**What to produce**
Below are some records. Return exactly the lines from the one containing "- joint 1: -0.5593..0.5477" through the one containing "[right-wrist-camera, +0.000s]", both included, and only those.

··· Available records

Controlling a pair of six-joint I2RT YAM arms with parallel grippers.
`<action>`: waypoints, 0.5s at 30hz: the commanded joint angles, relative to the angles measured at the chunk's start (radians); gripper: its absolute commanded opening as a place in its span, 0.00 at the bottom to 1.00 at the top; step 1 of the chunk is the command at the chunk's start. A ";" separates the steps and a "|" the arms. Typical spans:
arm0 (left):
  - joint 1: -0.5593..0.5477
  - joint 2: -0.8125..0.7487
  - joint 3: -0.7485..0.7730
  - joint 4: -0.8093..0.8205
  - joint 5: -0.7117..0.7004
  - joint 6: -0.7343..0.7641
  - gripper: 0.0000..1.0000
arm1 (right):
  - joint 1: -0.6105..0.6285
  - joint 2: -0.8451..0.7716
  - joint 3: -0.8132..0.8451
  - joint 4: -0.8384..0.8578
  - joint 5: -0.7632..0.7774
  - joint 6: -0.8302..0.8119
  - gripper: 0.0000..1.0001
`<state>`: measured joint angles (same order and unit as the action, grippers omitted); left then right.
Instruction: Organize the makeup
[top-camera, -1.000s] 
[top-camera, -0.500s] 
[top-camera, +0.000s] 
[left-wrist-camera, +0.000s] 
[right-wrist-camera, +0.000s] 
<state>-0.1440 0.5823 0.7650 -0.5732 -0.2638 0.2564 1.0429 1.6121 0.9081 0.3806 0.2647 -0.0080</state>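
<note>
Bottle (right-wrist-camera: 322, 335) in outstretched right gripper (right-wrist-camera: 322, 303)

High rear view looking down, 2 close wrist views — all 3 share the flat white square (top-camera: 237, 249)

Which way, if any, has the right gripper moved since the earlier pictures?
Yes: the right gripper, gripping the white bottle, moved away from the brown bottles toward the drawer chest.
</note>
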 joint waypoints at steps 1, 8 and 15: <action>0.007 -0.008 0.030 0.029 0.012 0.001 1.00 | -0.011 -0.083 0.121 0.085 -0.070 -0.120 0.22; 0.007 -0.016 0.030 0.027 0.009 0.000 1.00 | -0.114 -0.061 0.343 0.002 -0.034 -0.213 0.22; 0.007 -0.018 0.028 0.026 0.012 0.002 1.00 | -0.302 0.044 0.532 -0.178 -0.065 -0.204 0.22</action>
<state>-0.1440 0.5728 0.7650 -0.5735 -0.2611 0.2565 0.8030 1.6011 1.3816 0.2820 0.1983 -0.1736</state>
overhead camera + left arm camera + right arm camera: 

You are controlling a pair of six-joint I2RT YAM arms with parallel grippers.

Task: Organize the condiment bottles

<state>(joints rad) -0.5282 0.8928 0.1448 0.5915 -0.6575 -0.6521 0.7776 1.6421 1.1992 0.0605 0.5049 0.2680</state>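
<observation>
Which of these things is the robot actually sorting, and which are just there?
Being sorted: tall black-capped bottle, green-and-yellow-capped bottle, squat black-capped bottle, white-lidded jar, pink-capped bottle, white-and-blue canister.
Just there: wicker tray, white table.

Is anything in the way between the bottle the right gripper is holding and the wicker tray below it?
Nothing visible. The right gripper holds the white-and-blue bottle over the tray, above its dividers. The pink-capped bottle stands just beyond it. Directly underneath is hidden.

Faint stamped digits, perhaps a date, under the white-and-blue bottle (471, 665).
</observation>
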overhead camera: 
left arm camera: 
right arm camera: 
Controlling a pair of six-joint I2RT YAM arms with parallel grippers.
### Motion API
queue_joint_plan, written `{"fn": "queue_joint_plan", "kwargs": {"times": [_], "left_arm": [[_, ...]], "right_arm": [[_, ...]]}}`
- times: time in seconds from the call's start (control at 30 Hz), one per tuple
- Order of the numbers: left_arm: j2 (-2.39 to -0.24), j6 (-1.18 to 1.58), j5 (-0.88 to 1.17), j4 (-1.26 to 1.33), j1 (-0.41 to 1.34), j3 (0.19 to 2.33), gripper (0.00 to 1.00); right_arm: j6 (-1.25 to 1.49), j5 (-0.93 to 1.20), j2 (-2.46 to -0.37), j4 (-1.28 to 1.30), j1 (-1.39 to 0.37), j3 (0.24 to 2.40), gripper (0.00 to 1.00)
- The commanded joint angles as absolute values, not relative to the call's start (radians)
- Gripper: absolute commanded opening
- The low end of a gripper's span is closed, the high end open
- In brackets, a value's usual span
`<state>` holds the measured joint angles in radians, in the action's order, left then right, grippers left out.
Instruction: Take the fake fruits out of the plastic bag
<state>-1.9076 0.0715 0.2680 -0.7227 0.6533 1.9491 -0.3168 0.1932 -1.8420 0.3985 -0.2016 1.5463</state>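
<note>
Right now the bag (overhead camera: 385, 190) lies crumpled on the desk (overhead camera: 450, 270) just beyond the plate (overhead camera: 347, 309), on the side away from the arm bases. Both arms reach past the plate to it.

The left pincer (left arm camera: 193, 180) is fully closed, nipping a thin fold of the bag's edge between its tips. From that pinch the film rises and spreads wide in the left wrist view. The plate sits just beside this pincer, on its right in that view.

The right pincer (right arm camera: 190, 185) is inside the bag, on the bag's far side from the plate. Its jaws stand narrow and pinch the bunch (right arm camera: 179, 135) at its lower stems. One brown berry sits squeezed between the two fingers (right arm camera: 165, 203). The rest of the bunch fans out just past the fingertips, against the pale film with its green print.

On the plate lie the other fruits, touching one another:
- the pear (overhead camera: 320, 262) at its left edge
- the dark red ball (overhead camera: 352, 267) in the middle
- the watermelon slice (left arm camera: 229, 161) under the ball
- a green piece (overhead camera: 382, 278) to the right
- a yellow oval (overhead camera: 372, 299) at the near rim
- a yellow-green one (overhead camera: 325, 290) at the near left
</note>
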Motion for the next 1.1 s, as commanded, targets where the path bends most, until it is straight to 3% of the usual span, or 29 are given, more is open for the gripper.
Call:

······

**Result**
  - joint 1: -0.5593..0.5477
  - joint 2: -0.8125..0.7487
  - joint 3: -0.7485..0.7730
  - joint 4: -0.8093..0.8205
  - joint 5: -0.7117..0.7004
  - joint 6: -0.7343..0.7641
  - gripper: 0.0000..1.0000
arm1 (right):
  - joint 1: -0.6105..0.6285
  - joint 2: -0.8451..0.7716
  - joint 3: -0.8132..0.8451
  - joint 4: -0.8384..0.8578
  - joint 5: -0.7632..0.7774
  - joint 6: -0.8302..0.8119
  - gripper: 0.0000..1.0001
`<state>`: measured joint angles (same order and unit as the action, grippers omitted); left then right.
Instruction: Organize the makeup
[top-camera, -1.000s] 
[top-camera, -0.500s] 
[top-camera, +0.000s] 
[left-wrist-camera, +0.000s] 
[right-wrist-camera, +0.000s] 

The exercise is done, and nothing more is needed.